Text messages are more reliable than phone calls in emergencies because they require far less bandwidth and can save and send automatically once capacity opens up. Your plan should include practicing texts and calls with your out-of-town contact, signing up for local emergency alerts at ready.gov, and establishing two meeting places: one near your neighborhood and one outside your community in case evacuation is ordered. Make sure everyone in the household, including children, knows the plan and who would pick them up from school if a flood strikes during the day.

Buying Flood Insurance Early

Standard homeowner’s insurance does not cover flood damage. The National Flood Insurance Program offers policies, but there’s a critical detail most people don’t realize: coverage doesn’t kick in until 30 days after you purchase it. That means buying a policy when a storm is in the forecast won’t help you.

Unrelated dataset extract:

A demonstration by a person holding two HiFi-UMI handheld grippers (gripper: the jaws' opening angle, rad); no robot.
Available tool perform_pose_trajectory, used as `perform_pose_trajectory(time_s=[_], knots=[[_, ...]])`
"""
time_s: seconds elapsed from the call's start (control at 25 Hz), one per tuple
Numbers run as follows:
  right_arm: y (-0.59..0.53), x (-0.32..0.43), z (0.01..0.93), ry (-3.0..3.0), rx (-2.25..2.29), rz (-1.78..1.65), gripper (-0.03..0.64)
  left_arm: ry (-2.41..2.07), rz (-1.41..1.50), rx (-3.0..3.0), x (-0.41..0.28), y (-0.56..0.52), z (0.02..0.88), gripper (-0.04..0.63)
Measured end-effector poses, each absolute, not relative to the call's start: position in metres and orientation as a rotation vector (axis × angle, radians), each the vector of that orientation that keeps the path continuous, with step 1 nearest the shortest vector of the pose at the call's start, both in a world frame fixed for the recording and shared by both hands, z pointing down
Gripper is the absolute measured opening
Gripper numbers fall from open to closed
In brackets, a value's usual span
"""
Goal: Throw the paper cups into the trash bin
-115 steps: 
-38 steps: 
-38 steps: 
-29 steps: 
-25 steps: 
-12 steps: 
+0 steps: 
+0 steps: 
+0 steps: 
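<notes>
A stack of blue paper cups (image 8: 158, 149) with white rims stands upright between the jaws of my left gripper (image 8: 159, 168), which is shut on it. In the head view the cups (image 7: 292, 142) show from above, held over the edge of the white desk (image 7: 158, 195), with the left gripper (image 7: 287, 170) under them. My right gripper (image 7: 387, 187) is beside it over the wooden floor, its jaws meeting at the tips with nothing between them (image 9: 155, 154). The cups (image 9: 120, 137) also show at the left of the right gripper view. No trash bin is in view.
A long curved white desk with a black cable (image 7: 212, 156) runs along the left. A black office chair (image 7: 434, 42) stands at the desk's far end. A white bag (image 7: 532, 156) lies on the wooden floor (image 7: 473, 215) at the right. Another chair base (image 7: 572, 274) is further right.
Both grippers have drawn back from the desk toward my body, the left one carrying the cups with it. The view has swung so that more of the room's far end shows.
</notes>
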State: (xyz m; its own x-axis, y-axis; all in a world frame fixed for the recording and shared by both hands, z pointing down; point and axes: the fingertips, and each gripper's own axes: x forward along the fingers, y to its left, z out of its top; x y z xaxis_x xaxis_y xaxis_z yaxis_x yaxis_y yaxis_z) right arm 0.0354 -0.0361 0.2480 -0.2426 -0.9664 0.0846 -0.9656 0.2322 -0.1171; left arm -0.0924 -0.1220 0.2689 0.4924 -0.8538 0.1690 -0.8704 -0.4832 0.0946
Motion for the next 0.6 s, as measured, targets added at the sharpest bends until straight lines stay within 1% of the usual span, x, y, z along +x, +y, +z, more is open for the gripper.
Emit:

The only exceptions to the 30-day waiting period are if you’re purchasing during a mortgage transaction, if your property was recently reclassified into a high-risk flood zone, or if a wildfire on federal land contributed to flood conditions.

You can check whether your property sits in a flood zone using FEMA’s Flood Map Service Center, which lets you search by address and print a detailed flood map for your specific location. Even if you’re outside a high-risk zone, roughly 25% of flood claims come from moderate- and low-risk areas, so a policy is worth considering regardless.

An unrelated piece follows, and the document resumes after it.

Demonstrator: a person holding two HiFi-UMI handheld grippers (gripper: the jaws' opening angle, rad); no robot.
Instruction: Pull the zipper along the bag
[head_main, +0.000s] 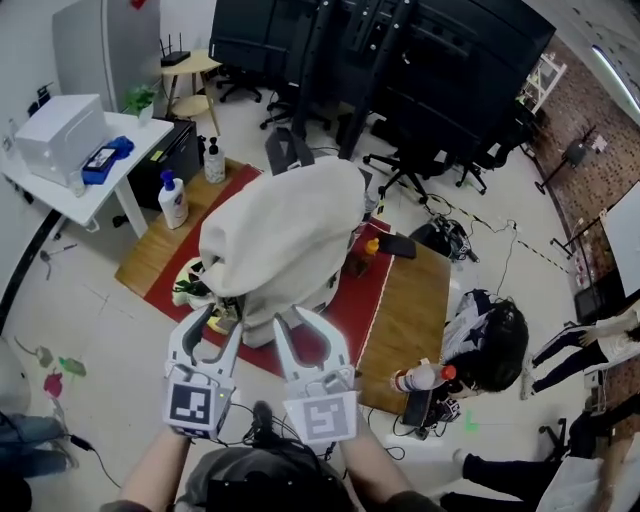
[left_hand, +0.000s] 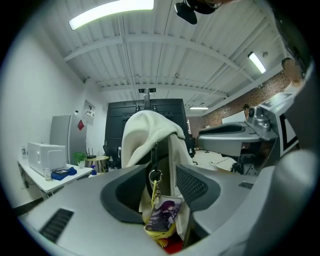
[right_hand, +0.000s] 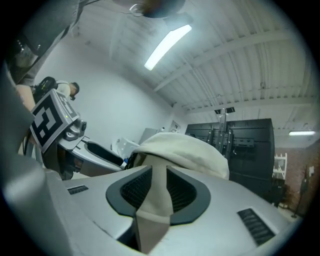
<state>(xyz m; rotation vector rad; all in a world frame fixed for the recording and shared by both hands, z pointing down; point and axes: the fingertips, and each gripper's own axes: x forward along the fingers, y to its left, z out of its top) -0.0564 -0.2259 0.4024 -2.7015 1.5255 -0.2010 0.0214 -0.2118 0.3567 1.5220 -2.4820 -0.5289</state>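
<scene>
A cream cloth bag (head_main: 280, 235) stands bunched up on a red mat, just beyond both grippers. My left gripper (head_main: 222, 318) points at its lower left side and my right gripper (head_main: 292, 315) at its near face. In the left gripper view the left gripper (left_hand: 162, 174) stands wide open. The dark zipper pull (left_hand: 153, 152), with a ring and a printed charm (left_hand: 162, 216), hangs free in the gap without touching the pads. In the right gripper view a flat cream strap (right_hand: 156, 200) of the bag (right_hand: 187, 152) runs through the narrow gap of my right gripper (right_hand: 159, 176), whose jaws stand slightly apart.
The red mat (head_main: 345, 312) lies on wooden boards (head_main: 412, 318). Two pump bottles (head_main: 172, 200) stand at the left beside a white table (head_main: 70, 195) with a white box. A bottle (head_main: 422, 377) lies at the right near a person's dark head (head_main: 492, 345). Office chairs stand beyond.
</scene>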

Knowing the Difference Between Watches and Warnings

Understanding weather alerts is a simple but powerful form of preparedness. A flood watch means conditions are favorable for flooding, but it may not happen. This is your signal to review your plan, check your kit, and stay alert. A flood warning means flooding is imminent or already occurring, and you need to take action immediately. A flash flood warning is the most urgent: if you’re in a flood-prone area, move to high ground right away.

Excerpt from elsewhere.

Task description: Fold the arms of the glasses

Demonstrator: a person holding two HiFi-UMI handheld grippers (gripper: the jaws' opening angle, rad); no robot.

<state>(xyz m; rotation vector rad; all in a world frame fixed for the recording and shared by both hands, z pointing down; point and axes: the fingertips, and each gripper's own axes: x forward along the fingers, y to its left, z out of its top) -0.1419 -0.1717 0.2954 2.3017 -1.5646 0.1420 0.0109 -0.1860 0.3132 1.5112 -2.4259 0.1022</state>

The numbers behind floodwater are striking and worth remembering. Just six inches of fast-moving water can knock an adult off their feet. Twelve inches of rushing water is enough to carry away most cars. Two feet can sweep away SUVs and trucks. The National Weather Service’s advice is simple: turn around, don’t drown. Never drive or walk through flooded roads, even if the water looks shallow.

Returning Home Safely After a Flood

Preparedness doesn’t end when the water recedes. Knowing how to safely reenter a flooded home protects you from electrical hazards, gas leaks, and mold. If your home has standing water and you can reach the main power switch from a dry location, turn off the electricity before doing anything else. If you can’t reach it without stepping into water, call an electrician. If you smell gas, leave immediately, open windows on your way out, and don’t flip any switches or create sparks.

Mold is the other major post-flood threat. If your home has been closed up for several days after flooding, assume mold is already growing. Open windows and doors for at least 30 minutes before spending time inside. Then begin drying out the space with fans pointed outward through windows (blowing air out, not in, to avoid spreading mold spores) and dehumidifiers. Have your heating and air conditioning system professionally inspected and cleaned before turning it on, because a mold-contaminated HVAC system will spread spores throughout every room in the house.

Return during daylight if possible, and use battery-powered flashlights rather than candles or gas lanterns, which can ignite leaking gas. These steps are straightforward but easy to skip in the urgency of getting back to normal life, which is exactly why reviewing them before flood season is part of good preparedness.